The lesson from the Bitcoin doubt of the last decade is that it is better to be in the bubble when the barrier to entry is low than to be outside. And Ugwu is convinced that Africans need to get on the NFT train right now.
A piece by Osinachi is the only African NFT in his collection. That’s partly because it’s a better investment to buy the works of Western artists at the moment.
But he has met with Osinachi and both hope to collaborate on how best to spread the NFT wave across Africa. If NFT is the future of monetization for creators and of cryptocurrency adoption, African creators and investors should be involved in defining standards and terms of engagement.
Osinachi’s art sold for under 1ETH in December 2019, when the peak USD exchange rate was about $150 per ETH.
Today, he sells in tens of ETHs with the cryptocurrency exchanging for thousands of dollars, enough to refer to himself as Africa’s foremost cryptoartist.
The former librarian has come a long way, from designing logos in a remote town to selling his artworks to global audiences. He is one of over 50 artists whose works have been curated and exhibited at digital fairs by Kate Vass Galerie, a studio in Switzerland.
A representative of the studio says Kate Vass, the studio’s proprietor, found Osinachi on Instagram and became interested in working with him.

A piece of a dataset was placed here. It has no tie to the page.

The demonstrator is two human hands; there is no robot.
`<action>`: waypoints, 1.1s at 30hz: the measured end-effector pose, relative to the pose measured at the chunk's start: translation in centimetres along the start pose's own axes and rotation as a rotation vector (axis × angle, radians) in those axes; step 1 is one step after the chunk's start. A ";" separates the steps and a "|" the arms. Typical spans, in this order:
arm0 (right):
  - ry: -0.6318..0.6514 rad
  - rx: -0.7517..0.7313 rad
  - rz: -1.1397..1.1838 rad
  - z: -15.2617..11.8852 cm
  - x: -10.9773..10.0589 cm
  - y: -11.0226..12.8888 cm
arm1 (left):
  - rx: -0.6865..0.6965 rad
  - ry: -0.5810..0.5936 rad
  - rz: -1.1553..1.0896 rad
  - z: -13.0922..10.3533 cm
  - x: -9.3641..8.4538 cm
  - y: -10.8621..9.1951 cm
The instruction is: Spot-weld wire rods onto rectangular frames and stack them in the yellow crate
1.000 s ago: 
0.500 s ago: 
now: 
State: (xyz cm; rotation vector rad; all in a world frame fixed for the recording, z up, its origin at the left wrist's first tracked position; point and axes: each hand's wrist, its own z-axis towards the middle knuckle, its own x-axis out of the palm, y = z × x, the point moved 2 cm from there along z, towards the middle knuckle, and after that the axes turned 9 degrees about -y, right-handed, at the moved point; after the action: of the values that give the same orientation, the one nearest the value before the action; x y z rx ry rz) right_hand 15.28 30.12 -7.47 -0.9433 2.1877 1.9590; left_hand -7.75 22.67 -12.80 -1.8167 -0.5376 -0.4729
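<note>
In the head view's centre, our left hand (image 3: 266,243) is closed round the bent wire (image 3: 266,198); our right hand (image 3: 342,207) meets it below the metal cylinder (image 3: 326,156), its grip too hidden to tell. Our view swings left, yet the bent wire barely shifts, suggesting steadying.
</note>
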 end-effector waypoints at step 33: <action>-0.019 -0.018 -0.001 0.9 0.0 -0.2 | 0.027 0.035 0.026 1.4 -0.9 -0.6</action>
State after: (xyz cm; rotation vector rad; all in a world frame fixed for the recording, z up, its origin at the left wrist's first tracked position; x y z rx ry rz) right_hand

His “talent, dedication and charisma obviously leave no doubt” that he would be a successful artist and reflects the “potential that the NFT space can bring to African artists particularly.”
Aspiring African NFT artists have some challenges. For one, the fees required to mint on most platforms (called gas fees) have risen sharply over the last couple of months, from under $50 to over $200, Osinachi says. Restrictions on formal crypto trading in Nigeria complicate the process of buying Ether.
Osinachi is also worried about how the market at this time is skewed to Western flavours and dictates. He wants more variety in the mix of creators and investors. The money has been good, but for the librarian in him, a major priority remains the simple sharing of human experiences through art.